Adapun, Menteri Investasi/Kepala Badan Koordinasi Penanaman Modal (BKPM) Bahlil Lahadalia mengatakan bakal membentuk satuan tugas atau satgas khusus untuk tata kelola investasi penghiliran atau hilirisasi dari bauksit di Indonesia. Pembentukan satgas ini sudah didiskusikan bersama Menteri ESDM Arifin Tasrif.

Menurutnya, satgas perlu terbentuk karena investasi hilirisasi bauksit menjadi komoditas yang membutuhkan perhatian serius.

Terlebih, beberapa proyek smelter bauksit juga masih terbengkalai meski pemerintah sudah mengucurkan ragam insentif untuk perusahaan yang membangun smelter bauksit di Indonesia berupa izin untuk ekspor bauksit dan pemberian tax holiday.
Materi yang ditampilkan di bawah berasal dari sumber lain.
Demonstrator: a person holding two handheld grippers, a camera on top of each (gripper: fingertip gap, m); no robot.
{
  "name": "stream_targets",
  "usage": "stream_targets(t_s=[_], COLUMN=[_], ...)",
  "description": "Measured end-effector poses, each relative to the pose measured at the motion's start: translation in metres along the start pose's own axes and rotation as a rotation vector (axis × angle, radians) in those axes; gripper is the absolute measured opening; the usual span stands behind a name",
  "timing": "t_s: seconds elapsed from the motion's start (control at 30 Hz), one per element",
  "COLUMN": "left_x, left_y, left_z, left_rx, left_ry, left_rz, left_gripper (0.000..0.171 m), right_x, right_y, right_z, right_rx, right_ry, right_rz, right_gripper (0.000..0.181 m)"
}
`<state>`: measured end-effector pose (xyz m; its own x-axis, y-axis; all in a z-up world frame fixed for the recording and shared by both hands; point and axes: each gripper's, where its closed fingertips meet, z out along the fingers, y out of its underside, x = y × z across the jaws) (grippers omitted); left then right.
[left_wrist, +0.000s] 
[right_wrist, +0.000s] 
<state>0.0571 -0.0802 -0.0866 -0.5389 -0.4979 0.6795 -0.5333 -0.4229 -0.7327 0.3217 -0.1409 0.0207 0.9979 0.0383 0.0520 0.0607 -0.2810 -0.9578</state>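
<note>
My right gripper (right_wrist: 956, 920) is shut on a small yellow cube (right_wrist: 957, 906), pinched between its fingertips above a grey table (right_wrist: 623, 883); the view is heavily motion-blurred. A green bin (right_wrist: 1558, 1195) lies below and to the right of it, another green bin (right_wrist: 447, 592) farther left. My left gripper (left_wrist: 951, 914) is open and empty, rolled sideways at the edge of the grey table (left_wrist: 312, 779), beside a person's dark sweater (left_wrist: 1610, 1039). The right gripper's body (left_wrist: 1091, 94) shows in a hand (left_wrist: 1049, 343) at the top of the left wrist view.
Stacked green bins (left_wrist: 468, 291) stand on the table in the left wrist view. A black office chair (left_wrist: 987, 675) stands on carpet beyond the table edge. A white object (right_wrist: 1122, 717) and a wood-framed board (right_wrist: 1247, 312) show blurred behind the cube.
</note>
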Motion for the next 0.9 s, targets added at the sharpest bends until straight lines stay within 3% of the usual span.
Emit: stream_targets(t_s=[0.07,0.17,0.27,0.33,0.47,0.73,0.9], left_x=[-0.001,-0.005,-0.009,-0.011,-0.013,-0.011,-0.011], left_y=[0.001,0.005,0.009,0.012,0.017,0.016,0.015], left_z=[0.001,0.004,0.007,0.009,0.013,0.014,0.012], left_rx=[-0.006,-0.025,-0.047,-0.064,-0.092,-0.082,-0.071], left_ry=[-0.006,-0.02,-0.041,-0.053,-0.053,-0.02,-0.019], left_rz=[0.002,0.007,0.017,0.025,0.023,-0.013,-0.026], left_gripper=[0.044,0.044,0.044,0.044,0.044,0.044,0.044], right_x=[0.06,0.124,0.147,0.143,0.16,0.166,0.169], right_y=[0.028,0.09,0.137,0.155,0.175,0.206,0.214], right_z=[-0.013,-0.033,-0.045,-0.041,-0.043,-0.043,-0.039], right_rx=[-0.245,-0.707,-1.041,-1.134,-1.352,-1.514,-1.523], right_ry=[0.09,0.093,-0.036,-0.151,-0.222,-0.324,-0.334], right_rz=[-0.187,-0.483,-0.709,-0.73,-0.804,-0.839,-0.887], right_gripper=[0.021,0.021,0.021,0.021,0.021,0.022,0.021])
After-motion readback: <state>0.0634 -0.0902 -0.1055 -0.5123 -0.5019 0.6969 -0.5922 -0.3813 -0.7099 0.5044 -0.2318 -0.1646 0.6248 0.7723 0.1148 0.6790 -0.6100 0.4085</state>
“Tadi saya ditanya kiat-kiat investasi untuk hilirisasi, kalau tembaga jalan semua, nikel rata-rata semua jalan. Kalau yang agak butuh perhatian serius itu adalah bauksit. Bauksit kemarin saya sudah diskusi sama Pak Arifin, kami akan membuat satu tim, task force, untuk kami mengecek,” ujar Bahlil dalam agenda Peresmian Operasi Smelter Manyar yang disiarkan secara virtual, Kamis (27/6/2024).